> **WHAT IS NEEDED**
If an entry below holds a picture, leave the picture out and print the rest exactly.

+++ SUPPLIED MATERIAL +++

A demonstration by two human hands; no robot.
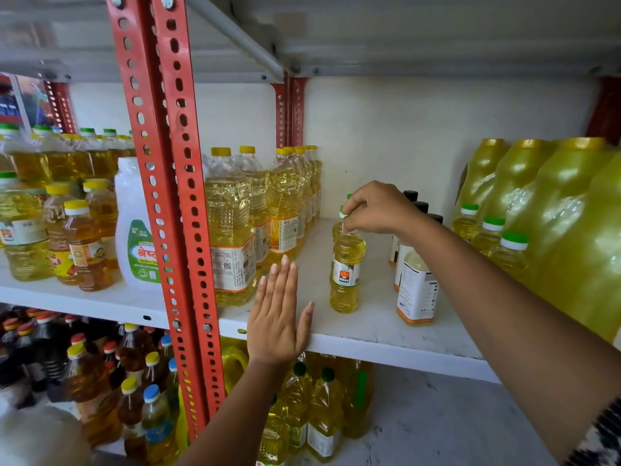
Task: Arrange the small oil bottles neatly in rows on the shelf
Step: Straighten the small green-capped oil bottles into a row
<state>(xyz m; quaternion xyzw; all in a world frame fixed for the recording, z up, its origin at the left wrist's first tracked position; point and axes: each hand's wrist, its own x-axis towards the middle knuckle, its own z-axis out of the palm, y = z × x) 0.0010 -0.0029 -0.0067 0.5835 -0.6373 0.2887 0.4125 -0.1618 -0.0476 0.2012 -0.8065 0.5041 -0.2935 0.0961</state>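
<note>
A small bottle of yellow oil (346, 270) with a white and green cap stands upright on the white shelf (376, 327), near its middle. My right hand (376, 210) grips it by the cap from above. Behind it, one or two more small bottles stand in a line, mostly hidden by the hand. Three small oil bottles (489, 235) with green caps stand in a row at the right, in front of big jugs. My left hand (277, 317) lies flat with fingers apart on the shelf's front edge, holding nothing.
Tall yellow-capped oil bottles (232, 227) stand in rows left of the bare patch. White bottles with black caps (416, 287) stand right of the held bottle. Large yellow jugs (564, 213) fill the right end. A red upright post (168, 183) divides the shelving. Lower shelves hold more bottles.
</note>
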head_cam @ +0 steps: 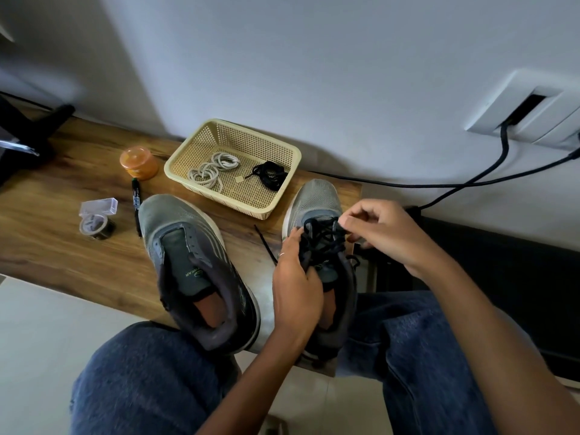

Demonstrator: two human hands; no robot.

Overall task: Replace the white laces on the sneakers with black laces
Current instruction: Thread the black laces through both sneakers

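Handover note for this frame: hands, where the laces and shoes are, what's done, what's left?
Left hand grips the right shoe at its tongue.
Right hand pinches the black lace half-threaded there.
Left shoe has no lace.
Basket holds the white laces and a spare black lace.
Done: white laces out.
Left: finish the right shoe, lace the left.

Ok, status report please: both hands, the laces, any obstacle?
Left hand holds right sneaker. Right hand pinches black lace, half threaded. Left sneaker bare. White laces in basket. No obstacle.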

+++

> **RESULT OF THIS EXERCISE**
A demonstration by two human hands; no robot.
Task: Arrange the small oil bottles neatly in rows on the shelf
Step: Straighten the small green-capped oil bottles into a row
<state>(xyz m; quaternion xyzw; all in a world frame fixed for the recording, z up, its origin at the left wrist's first tracked position; point and axes: each hand's wrist, its own x-axis towards the middle knuckle, its own z-axis out of the palm, y = z × x) 0.0010 -0.0029 -0.0067 0.5835 -0.6373 0.2887 0.4125 -0.1618 -0.0476 0.2012 -0.8065 0.5041 -0.2935 0.0961</state>
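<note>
A small bottle of yellow oil (346, 270) with a white and green cap stands upright on the white shelf (376, 327), near its middle. My right hand (376, 210) grips it by the cap from above. Behind it, one or two more small bottles stand in a line, mostly hidden by the hand. Three small oil bottles (489, 235) with green caps stand in a row at the right, in front of big jugs. My left hand (277, 317) lies flat with fingers apart on the shelf's front edge, holding nothing.
Tall yellow-capped oil bottles (232, 227) stand in rows left of the bare patch. White bottles with black caps (416, 287) stand right of the held bottle. Large yellow jugs (564, 213) fill the right end. A red upright post (168, 183) divides the shelving. Lower shelves hold more bottles.
</note>
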head_cam @ +0 steps: 

Demonstrator: two human hands; no robot.

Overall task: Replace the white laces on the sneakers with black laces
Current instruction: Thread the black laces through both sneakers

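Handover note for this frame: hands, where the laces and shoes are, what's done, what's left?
Left hand grips the right shoe at its tongue.
Right hand pinches the black lace half-threaded there.
Left shoe has no lace.
Basket holds the white laces and a spare black lace.
Done: white laces out.
Left: finish the right shoe, lace the left.

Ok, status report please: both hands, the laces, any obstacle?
Left hand holds right sneaker. Right hand pinches black lace, half threaded. Left sneaker bare. White laces in basket. No obstacle.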

The answer was given in full.